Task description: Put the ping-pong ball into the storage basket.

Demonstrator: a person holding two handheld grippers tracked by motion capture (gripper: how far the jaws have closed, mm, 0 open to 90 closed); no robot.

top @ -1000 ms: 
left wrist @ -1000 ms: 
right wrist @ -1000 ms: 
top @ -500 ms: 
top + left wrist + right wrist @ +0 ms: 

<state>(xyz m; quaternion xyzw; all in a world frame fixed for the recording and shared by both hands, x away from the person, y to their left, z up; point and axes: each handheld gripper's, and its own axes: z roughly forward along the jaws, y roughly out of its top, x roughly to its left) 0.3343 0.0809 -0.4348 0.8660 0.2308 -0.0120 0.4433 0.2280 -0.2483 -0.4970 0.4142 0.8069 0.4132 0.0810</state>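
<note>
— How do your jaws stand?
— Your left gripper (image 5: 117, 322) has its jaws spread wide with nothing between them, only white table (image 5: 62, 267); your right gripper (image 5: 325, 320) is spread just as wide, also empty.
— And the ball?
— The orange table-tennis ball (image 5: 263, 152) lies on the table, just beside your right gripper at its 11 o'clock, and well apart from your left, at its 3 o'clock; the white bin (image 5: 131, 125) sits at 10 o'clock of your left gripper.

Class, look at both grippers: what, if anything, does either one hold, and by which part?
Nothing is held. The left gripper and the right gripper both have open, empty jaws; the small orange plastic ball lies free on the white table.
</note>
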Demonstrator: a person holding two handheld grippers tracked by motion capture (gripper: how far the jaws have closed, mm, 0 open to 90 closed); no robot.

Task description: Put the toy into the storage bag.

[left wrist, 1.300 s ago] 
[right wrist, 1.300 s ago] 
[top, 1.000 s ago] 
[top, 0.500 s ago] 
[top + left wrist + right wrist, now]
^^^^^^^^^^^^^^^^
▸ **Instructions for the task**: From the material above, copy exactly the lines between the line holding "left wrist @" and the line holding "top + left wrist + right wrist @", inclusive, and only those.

▸ **Your solution**:
left wrist @ -1000 ms: 
right wrist @ -1000 ms: 
top @ -500 ms: 
top + left wrist + right wrist @ +0 ms: 

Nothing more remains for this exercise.